Live animals were shipped via the U.S. Postal Service. Nothing suspicious about that. These little just-add-water sea creatures were not the only animals being shipped around the country or even the world back then. In fact, transporting animals around has been a practice for centuries. In the 20th Century though, it started to be government controlled. When the ATA (Animal Transportation Association) was formed in 1976, thousands of animals were being sent to all parts of the globe. So, for 42 years, the mailing of a spider has been regulated.

Today is a real milestone day in the history of the U.S. Post Office. Today marks the anniversary putting an end to a practice sending a certain piece of mail that every mailman dreaded to find in his bag when he came into work in the morning. No, as much as they may have disliked them, it was not a tarantula, but it was almost enough for him to forget that infamous pledge every mail carrier lives by. It’s the Hippocratic oath of the Post Office. You know the one that makes what mail carriers do so sacred. “Neither snow nor rain nor heat nor gloom of night stays these couriers from the swift completion of their appointed rounds.” Maybe something about delivering babies should had been added to that creed. Yes, babies, and we’re not using the term delivered in the same way as doctors do, but in the way a mailman does. June 13, 1920, was the last time that a customer was able to send a real, live, human baby to someone else via the U.S. Postal Service. Maybe that’s where the warning ‘Fragile: Handle with Care’ was born.

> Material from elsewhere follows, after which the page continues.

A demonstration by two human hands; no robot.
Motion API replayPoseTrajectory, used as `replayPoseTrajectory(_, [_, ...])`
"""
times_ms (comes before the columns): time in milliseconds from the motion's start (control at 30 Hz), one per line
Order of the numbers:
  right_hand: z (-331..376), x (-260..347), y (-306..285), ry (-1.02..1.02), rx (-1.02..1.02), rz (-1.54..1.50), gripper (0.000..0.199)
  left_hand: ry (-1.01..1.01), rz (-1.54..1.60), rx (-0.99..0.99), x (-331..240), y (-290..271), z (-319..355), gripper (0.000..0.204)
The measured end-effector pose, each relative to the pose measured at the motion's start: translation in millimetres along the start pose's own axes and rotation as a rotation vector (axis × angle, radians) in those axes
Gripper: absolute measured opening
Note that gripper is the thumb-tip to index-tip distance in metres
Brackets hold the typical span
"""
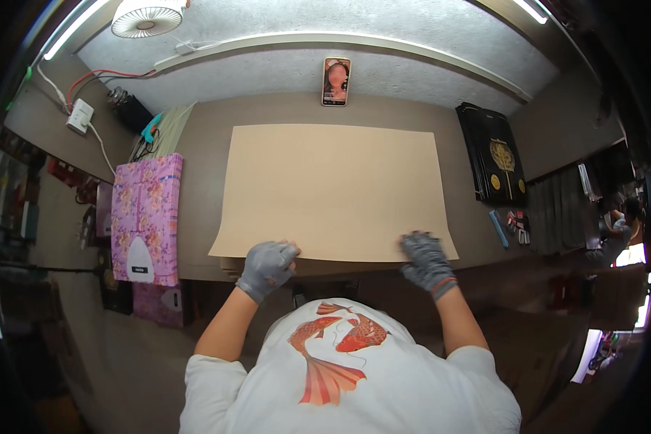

On January 1, 1913, the post office began a new service called ‘parcel post.’ Larger packages could be sent via mail and this created a whole new way merchants could ship their goods. It was an ancient counterpart to Amazon and e-Bay. Suddenly, people realized that this was also a cheaper way to send their children travelling to grandma’s house across the state or further. It beat out trains, boats and Wells Fargo. For only 53 cents, if your kid weighed in at less than 50 pounds, he or she could be stamped and delivered along with your letters. For 7 years, as distasteful and alarming as it may sound, this was a common occurrence, and mailmen took on the added title of ‘babysitter.’ Think about it, special bags were created for the carriers to lug these kids around and safely dispatch them on whoever’s doorstep they were addressed to. That had to make it a lot harder for the carriers to outrun the dog that chased them down the street, or for them to keep that kid dry in the rain. Imagine, you are grandma, you are going about your businesses, cleaning, cooking, darning grandpa’s socks, your bell rings, and the postman hands you your mail, then your grandkid. Pop! Surprise!

Do you think anyone wrote a return to sender note? Or what if you sent your kid, and didn’t know grandma moved? Imagine that poor soul on the other end. What about the mail sorters in the post offices? Do you think there were special slots for the kids? How about the phrase, “It must have gotten lost in the mail”? No wonder the practice only lasted 7 years. If it had survived though, and all of the kinks were worked out, let’s see, 53 cents would probably be about 50 dollars today, and an airline ticket is at least 200 dollars. I don’t know? Is it a close call?